Search the material and gather each line with "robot" in it.

= = =

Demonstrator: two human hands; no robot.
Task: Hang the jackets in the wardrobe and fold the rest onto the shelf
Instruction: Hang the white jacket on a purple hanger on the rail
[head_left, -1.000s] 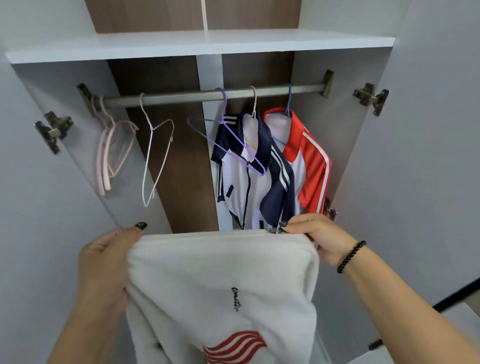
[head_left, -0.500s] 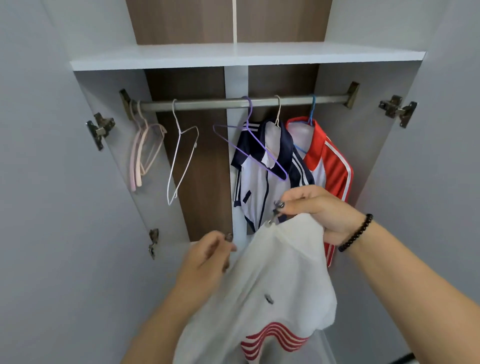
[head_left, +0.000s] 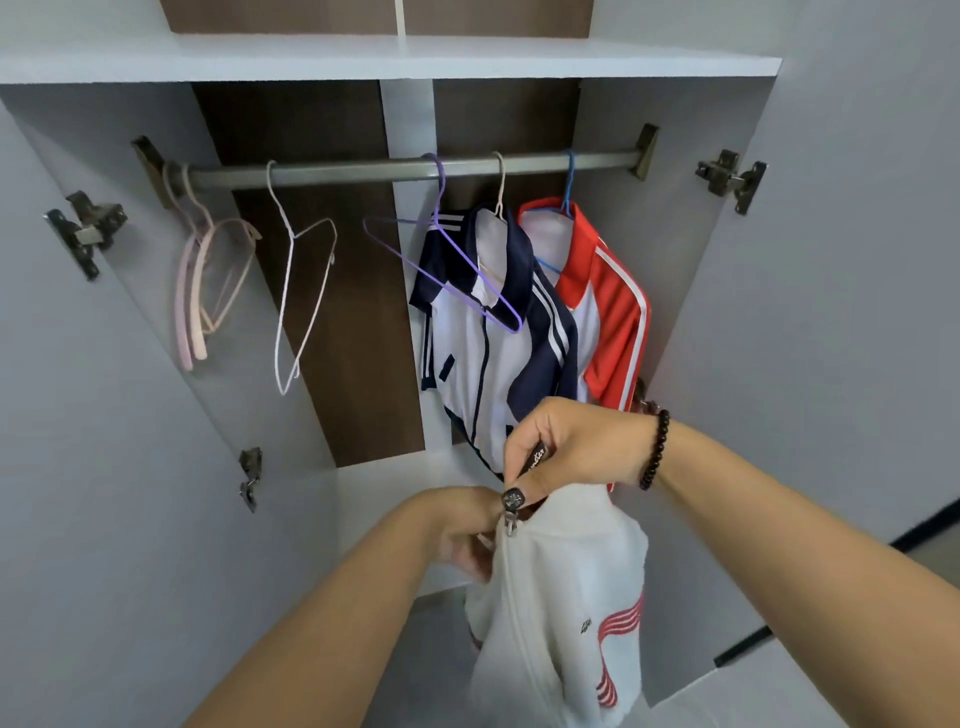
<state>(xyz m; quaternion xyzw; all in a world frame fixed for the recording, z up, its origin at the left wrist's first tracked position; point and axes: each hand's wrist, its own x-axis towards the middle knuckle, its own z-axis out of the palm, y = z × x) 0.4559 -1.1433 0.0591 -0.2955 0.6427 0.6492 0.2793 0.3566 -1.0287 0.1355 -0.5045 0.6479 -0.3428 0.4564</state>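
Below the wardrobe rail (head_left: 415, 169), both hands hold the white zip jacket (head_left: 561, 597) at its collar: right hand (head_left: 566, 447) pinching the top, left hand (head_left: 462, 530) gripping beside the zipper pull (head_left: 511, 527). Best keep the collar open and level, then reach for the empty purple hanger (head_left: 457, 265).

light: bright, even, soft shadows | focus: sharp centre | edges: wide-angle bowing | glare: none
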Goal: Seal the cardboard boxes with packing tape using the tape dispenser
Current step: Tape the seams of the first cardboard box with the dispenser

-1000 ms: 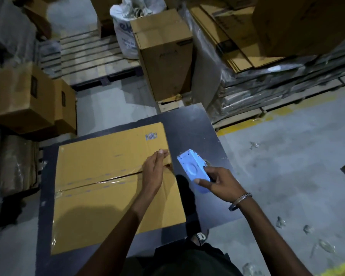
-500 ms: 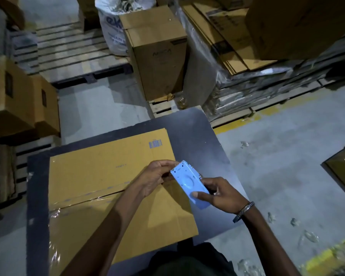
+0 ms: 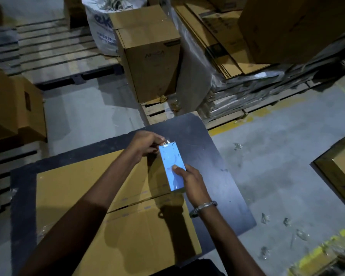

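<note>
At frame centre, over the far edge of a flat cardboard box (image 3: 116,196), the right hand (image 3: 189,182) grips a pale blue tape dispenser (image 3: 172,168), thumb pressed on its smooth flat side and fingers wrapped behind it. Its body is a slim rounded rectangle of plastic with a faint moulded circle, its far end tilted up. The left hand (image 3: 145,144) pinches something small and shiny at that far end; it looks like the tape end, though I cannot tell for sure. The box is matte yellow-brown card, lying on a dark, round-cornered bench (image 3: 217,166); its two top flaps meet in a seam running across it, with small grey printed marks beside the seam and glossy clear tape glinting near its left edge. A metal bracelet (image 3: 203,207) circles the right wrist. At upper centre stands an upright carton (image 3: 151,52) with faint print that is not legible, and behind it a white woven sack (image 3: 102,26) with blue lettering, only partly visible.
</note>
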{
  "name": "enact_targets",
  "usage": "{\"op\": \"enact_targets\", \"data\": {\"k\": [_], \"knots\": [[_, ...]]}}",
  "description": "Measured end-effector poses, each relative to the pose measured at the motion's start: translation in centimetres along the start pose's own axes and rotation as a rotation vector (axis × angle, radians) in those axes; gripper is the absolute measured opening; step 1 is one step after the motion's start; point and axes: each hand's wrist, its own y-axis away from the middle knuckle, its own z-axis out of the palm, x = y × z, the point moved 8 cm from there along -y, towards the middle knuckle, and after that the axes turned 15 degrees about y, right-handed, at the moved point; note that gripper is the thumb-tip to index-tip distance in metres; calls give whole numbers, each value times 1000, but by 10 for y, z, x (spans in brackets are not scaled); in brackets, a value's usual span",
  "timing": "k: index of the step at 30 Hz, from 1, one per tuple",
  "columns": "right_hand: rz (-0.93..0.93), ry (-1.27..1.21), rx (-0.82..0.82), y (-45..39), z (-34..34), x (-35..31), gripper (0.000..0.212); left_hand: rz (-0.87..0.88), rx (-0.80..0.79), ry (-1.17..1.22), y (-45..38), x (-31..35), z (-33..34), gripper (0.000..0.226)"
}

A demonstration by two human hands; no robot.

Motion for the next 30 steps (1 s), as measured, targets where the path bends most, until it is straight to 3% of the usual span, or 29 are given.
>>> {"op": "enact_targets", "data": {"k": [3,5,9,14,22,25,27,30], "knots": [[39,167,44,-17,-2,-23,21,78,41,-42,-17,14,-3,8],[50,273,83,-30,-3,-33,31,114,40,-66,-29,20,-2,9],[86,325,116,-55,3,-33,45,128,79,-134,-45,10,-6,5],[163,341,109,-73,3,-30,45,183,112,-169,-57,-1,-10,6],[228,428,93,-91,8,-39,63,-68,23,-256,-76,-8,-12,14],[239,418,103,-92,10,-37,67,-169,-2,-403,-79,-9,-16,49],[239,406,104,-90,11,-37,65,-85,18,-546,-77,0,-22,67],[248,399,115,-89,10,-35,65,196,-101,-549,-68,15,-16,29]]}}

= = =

■ Solution:
Demonstrator: two human hands; no robot.
A demonstration by two human hands; no robot.

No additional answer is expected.